[PROVIDED RECORDS Boundary: Start]

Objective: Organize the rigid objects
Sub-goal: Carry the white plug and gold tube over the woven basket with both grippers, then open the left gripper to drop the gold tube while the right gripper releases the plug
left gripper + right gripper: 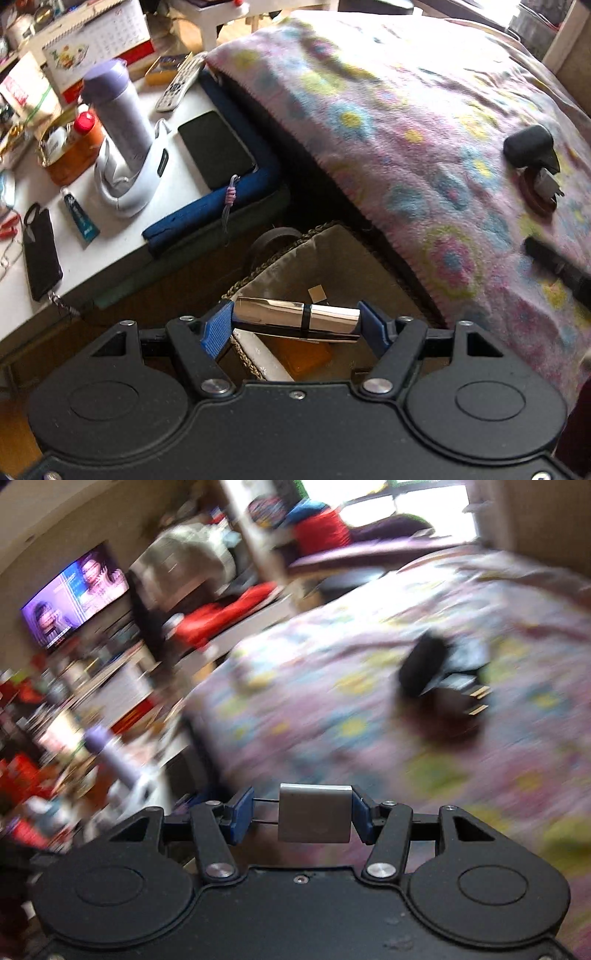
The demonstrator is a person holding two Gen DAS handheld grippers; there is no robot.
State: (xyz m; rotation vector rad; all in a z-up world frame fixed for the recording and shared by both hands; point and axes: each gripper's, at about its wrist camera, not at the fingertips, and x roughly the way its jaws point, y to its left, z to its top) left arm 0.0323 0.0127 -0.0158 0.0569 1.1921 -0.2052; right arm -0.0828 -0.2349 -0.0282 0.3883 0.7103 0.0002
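Chrome glints off the silver tube (297, 319) that the left tool (295, 325) clamps end to end between its blue pads, held level just above the woven basket (314, 251) beside the bed, probably so it can drop straight in among the items already there. The right tool (299, 814) pinches a flat grey metal piece (314, 812) across its width over the flowered blanket (332, 664), where a black charger (436, 672) lies well apart, not yet collected.

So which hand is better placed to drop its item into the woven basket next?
Left. The left gripper holds the shiny metal tube directly above the woven basket; the right gripper, holding a grey block, faces the blanket.
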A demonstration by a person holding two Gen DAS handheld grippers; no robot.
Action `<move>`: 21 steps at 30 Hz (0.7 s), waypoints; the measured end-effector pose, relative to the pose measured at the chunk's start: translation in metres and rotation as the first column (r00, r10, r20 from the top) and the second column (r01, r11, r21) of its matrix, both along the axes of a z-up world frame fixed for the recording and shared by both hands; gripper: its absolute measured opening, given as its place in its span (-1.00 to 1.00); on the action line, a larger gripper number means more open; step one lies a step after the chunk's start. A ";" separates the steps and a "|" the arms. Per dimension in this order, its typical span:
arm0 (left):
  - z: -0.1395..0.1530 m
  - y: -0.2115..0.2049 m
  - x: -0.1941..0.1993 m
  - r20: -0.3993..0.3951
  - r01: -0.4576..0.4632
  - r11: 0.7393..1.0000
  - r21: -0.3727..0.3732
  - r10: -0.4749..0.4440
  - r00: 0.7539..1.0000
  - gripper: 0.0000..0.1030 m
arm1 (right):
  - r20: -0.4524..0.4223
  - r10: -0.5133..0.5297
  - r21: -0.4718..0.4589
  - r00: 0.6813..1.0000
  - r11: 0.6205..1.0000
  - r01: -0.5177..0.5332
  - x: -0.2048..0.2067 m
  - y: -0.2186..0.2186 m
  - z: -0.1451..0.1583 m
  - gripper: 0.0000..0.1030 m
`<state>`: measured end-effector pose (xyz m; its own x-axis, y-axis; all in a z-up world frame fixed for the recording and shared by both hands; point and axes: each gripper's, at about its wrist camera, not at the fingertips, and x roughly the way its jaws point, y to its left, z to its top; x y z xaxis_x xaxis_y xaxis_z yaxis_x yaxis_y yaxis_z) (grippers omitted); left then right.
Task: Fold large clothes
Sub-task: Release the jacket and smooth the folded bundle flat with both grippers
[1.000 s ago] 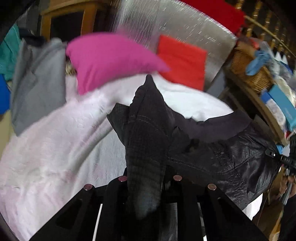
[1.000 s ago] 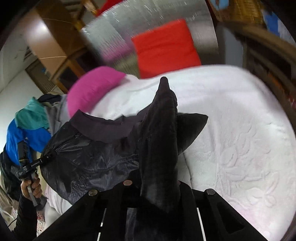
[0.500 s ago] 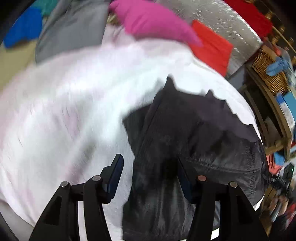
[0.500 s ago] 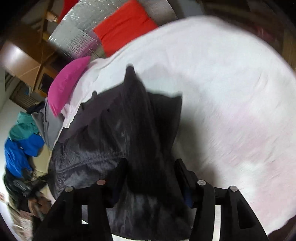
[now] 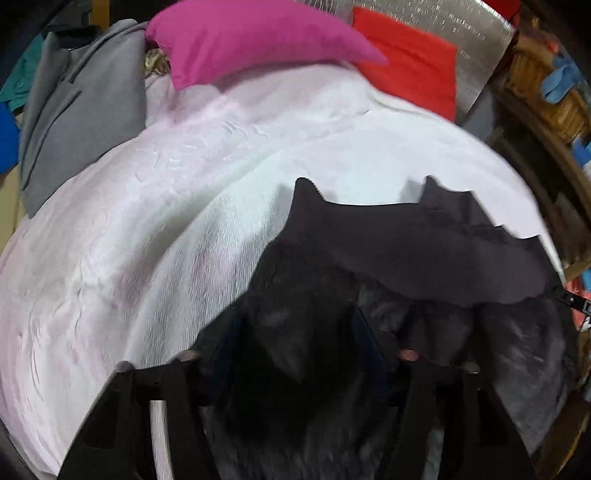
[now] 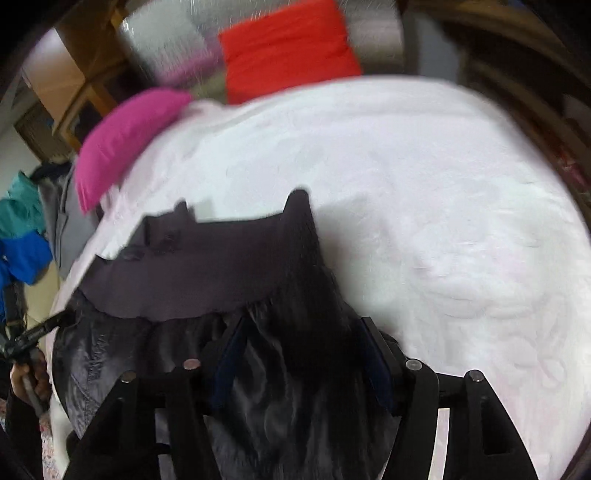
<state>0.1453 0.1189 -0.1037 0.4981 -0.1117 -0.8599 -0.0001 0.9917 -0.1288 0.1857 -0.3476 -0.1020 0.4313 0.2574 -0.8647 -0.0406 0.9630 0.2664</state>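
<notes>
A black jacket (image 5: 424,251) lies spread on the white bed cover (image 5: 147,240), its matte ribbed hem band (image 6: 192,266) folded over the shiny lining. My left gripper (image 5: 295,332) hovers low over the jacket's left edge. Its jaws are closing with dark fabric between them, and the pads do not visibly press on it. My right gripper (image 6: 301,343) is over the right edge, jaws likewise closing around a dark ribbed fold that lies loose between the fingers (image 6: 373,362). Both views are blurred.
A pink pillow (image 5: 251,40), a red cushion (image 5: 406,70) and a silver mat (image 5: 461,33) sit at the head of the bed. A grey garment (image 5: 81,103) lies at the far left. A wicker basket (image 5: 546,92) stands on shelving to the right. The bed cover (image 6: 443,203) is bare right of the jacket.
Both grippers held the hem corners up with shut jaws, then sank toward the bed and let go. The hem now lies flat, and the jaws have narrowed again.
</notes>
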 end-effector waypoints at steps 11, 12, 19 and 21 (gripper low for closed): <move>-0.011 0.004 0.012 0.014 -0.061 0.998 -0.017 0.061 0.998 -0.61 | 0.058 -0.119 -0.063 0.991 0.991 0.122 -0.005 -0.015 -0.016 -0.72; -0.007 0.004 0.010 0.006 -0.062 0.998 -0.002 0.062 0.998 -0.52 | 0.055 -0.131 -0.054 0.990 0.989 0.134 -0.007 -0.017 -0.014 -0.63; 0.043 -0.007 -0.046 0.130 -0.150 0.985 0.088 0.138 0.982 0.19 | 0.189 -0.195 -0.071 0.962 0.975 0.211 -0.075 -0.011 0.041 0.31; 0.050 -0.016 -0.064 0.159 -0.139 0.986 0.090 0.123 0.980 0.22 | 0.239 -0.179 -0.048 0.954 0.979 0.196 -0.103 0.002 0.054 0.34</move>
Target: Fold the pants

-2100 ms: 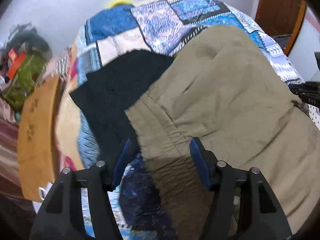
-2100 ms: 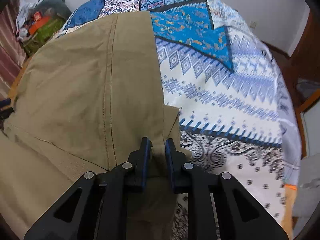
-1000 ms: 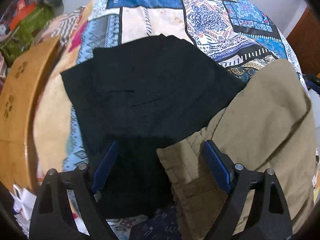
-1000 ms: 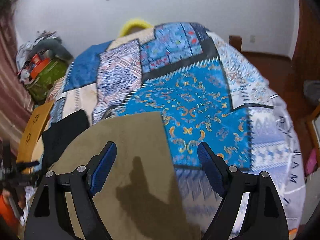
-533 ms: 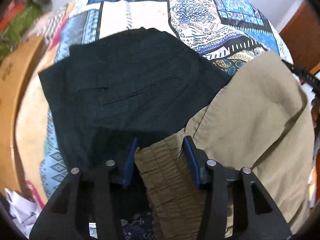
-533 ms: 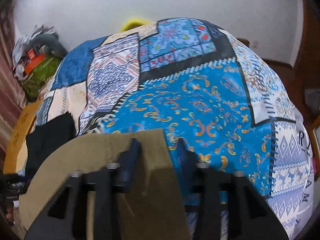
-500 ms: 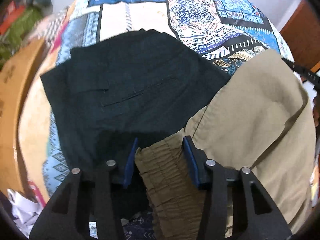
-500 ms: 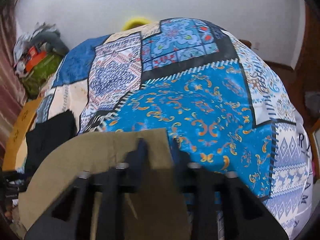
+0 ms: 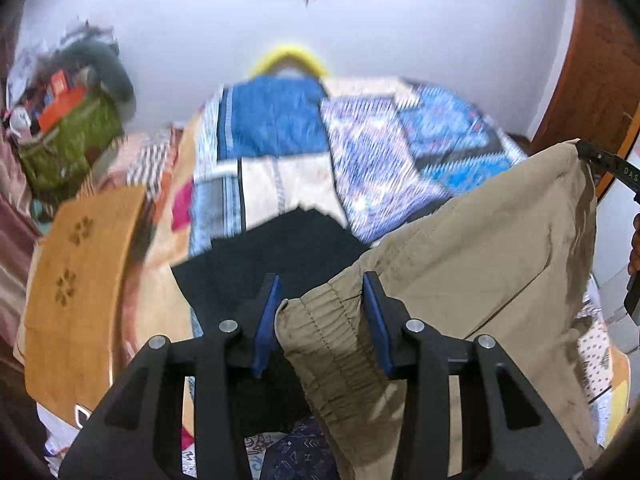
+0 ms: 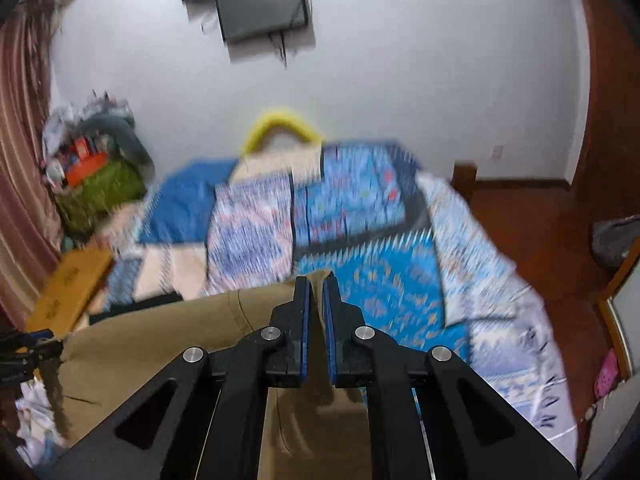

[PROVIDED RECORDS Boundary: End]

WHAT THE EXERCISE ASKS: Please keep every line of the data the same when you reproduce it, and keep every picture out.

EXPECTED ANSWER:
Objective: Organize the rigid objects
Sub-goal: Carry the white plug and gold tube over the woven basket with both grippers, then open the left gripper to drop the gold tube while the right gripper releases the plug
left gripper + right gripper: 
The demonstrator is a person holding two Gen DAS handheld grippers; there is no robot.
State: (xyz m; rotation vector rad; all in a z-up world frame fixed for the recording and shared by both hands; point and axes: each gripper's, at about its wrist camera, not at the fingertips, and x roughly the way its jaws point, y to its left, z to its top) left arm 0.0323 0.0127 -0.0158 0.0569 1.1921 -0.2052; right arm -0.0828 -0.2349 -0.0282 0.3883 0.7103 0.0002
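Chrome glints off the silver tube (297, 319) that the left tool (295, 325) clamps end to end between its blue pads, held level just above the woven basket (314, 251) beside the bed, probably so it can drop straight in among the items already there. The right tool (299, 814) pinches a flat grey metal piece (314, 812) across its width over the flowered blanket (332, 664), where a black charger (436, 672) lies well apart, not yet collected.

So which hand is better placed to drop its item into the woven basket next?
Left. The left gripper holds the shiny metal tube directly above the woven basket; the right gripper, holding a grey block, faces the blanket.
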A demonstration by a person holding two Gen DAS handheld grippers; no robot.
Action `<move>`: 21 steps at 30 Hz (0.7 s), waypoints; the measured end-effector pose, relative to the pose measured at the chunk's start: translation in metres and rotation as the first column (r00, r10, r20 from the top) and the second column (r01, r11, r21) of its matrix, both along the axes of a z-up world frame fixed for the recording and shared by both hands; gripper: its absolute measured opening, given as its place in its span (-1.00 to 1.00); on the action line, a larger gripper number means more open; step one lies a step after the chunk's start. A ";" separates the steps and a "|" the arms. Per dimension in this order, its typical span:
arm0 (left):
  - z: -0.1395..0.1530 m
  - y: -0.2115..0.2049 m
  - x: -0.1941..0.1993 m
  - r20: -0.3993..0.3951
  - r01: -0.4576..0.4632
  - r11: 0.7393..1.0000
  - r21: -0.3727..0.3732
  - r10: -0.4749..0.4440
  - r00: 0.7539..1.0000
  - gripper: 0.0000..0.1030 m
arm1 (right):
  - r20: -0.4524..0.4223
  - r10: -0.5133..0.5297
  - r21: -0.4718..0.4589
  - r00: 0.6813..1.0000
  - r11: 0.6205..1.0000
  - r01: -0.5177..0.5332
  - x: -0.2048..0.2067 m
  - y: -0.2186..0.2186 m
  - z: -0.1451..0.1583 m
  - gripper: 0.0000..0.1030 m
`<state>`: measured end-effector pose (xyz m; its own x-axis, y-axis; all in a z-up world frame fixed for the recording and shared by both hands; point and axes: each gripper's, at about its wrist camera, not at the fingertips, and x roughly the way its jaws point, y to its left, z to its top; x y z xaxis_x xaxis_y xaxis_z yaxis_x yaxis_y yaxis_z) (grippers omitted); left then right.
Task: Fold large clothes
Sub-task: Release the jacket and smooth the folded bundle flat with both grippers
[1.000 s ago] 
[1.000 s ago] 
[0.500 s ago] 
[0.500 s ago] 
[now] 
[now] 
<state>0.1453 0.1189 -0.1037 0.4981 -0.1117 -0.8599 -0.0001 0.9917 -0.1288 0.1857 -0.3476 -0.1020 0.4313 0.2574 -0.8647 -0.0406 0.9630 0.2664</state>
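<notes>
A black jacket (image 5: 424,251) lies spread on the white bed cover (image 5: 147,240), its matte ribbed hem band (image 6: 192,266) folded over the shiny lining. My left gripper (image 5: 295,332) hovers low over the jacket's left edge. Its jaws are closing with dark fabric between them, and the pads do not visibly press on it. My right gripper (image 6: 301,343) is over the right edge, jaws likewise closing around a dark ribbed fold that lies loose between the fingers (image 6: 373,362). Both views are blurred.
A pink pillow (image 5: 251,40), a red cushion (image 5: 406,70) and a silver mat (image 5: 461,33) sit at the head of the bed. A grey garment (image 5: 81,103) lies at the far left. A wicker basket (image 5: 546,92) stands on shelving to the right. The bed cover (image 6: 443,203) is bare right of the jacket.
Both grippers held the hem corners up with shut jaws, then sank toward the bed and let go. The hem now lies flat, and the jaws have narrowed again.
</notes>
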 end-effector waypoints at steps 11, 12, 19 and 21 (gripper low for closed): <move>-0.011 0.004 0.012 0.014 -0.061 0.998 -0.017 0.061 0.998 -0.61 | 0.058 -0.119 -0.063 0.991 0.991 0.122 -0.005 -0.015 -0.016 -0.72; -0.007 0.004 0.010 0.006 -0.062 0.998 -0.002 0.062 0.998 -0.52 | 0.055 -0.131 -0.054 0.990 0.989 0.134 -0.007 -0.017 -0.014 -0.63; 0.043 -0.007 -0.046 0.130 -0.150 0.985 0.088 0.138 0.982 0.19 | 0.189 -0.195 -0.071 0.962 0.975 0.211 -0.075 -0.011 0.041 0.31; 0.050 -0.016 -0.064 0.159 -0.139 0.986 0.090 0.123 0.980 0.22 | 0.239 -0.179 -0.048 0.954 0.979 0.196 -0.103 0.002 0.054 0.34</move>
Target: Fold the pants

-2100 ms: 
-2100 ms: 
-1000 ms: 
-1000 ms: 
-533 ms: 
-533 ms: 
-500 ms: 
-500 ms: 
+0 ms: 
+0 ms: 

This answer is now finished.